Dr. Scott Kushner studies the paradoxical interface between analog humans and digital machines. He completed a Ph.D. in French at Duke University in 2009, taught in American Studies at Rutgers, and currently holds an administrative position at McGill University. His work has appeared in The Communication Review and is forthcoming in New Media and Society.
The dominant discourses of networked computing are centered on activity and movement. Devices and apps help users do things and go places, often with the twin goals of managing attention and channeling goods, services, information, and money. Paradigms like ‘hyperconnectivity’ and ‘everyware’ cast software as agent and constant monitor as users share, rate, create, curate, and manage.

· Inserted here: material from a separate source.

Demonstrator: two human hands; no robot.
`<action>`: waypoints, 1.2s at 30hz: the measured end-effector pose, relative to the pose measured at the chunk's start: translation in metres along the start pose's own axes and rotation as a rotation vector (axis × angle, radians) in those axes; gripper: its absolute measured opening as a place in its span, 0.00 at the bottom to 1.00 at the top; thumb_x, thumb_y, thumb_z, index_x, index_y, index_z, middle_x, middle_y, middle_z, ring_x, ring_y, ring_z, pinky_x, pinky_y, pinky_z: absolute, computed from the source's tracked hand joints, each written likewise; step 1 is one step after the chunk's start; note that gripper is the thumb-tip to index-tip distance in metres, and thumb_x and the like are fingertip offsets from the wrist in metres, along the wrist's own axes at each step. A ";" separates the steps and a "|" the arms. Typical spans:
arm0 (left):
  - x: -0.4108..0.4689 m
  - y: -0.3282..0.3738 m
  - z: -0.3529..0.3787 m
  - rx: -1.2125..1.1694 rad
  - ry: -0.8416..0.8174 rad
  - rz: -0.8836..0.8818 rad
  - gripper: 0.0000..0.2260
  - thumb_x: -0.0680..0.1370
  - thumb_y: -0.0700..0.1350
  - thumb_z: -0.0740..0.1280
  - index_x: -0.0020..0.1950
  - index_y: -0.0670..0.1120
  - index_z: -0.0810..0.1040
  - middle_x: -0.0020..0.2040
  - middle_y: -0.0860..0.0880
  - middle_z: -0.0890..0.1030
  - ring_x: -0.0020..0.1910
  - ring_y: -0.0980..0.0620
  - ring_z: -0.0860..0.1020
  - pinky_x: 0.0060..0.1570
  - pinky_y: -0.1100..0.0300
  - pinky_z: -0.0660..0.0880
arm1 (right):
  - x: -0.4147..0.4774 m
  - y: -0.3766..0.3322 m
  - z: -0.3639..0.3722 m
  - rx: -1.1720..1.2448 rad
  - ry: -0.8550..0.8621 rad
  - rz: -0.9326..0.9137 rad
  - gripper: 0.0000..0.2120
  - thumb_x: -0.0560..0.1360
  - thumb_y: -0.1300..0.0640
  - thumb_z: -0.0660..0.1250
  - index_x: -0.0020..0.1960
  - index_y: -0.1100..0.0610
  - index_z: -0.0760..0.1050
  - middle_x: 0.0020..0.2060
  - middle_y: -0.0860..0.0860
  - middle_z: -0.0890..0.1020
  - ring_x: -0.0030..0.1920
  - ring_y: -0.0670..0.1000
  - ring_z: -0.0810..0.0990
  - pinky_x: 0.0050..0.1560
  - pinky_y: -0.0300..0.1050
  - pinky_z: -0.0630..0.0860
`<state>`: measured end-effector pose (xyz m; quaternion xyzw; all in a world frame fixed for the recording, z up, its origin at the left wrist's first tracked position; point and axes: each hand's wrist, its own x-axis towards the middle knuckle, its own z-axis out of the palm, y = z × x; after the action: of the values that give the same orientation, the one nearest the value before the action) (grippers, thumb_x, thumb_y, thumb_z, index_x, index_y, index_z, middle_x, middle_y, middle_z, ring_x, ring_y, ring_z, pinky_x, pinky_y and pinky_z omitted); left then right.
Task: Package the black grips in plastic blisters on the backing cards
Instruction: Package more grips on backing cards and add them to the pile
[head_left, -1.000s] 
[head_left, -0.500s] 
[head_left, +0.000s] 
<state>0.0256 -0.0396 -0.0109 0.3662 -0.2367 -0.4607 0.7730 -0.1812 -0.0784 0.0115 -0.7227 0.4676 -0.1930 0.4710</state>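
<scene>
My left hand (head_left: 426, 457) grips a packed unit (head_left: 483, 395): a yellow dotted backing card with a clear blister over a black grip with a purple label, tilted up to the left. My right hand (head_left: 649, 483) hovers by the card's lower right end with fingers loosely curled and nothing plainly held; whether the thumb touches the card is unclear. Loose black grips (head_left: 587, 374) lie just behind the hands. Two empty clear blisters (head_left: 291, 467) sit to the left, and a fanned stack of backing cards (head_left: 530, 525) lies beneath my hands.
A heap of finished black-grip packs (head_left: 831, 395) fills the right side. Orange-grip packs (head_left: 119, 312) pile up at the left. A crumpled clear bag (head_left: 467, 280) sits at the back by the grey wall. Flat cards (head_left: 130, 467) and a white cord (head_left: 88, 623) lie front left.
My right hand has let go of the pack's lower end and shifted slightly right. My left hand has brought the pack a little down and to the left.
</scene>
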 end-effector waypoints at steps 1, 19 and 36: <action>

This paper adds two counter-discourses, outlining a more nuanced view of network use and the ways users do (and don’t) contest power. First, though invisible to databases, inactivity is a crucial part of the everyday experience of networked computing. The inclusion of inactivity imposes ethical consequences: users must be understood as more than the sum of their doings. Some theoretical account must be given of the full spectrum of actions and inactions, of what is perceptible to computers and what is not.
To the activity/inactivity binary, a neutral term is added. Users experience both the data points, software collects and the moments in between. The human-computer interface is not as seamless as hyperconnectivity, nor as hopeless as pure stasis. Everyday network use becomes a key site, if not of revolution, then certainly of invention, contestation, and life itself.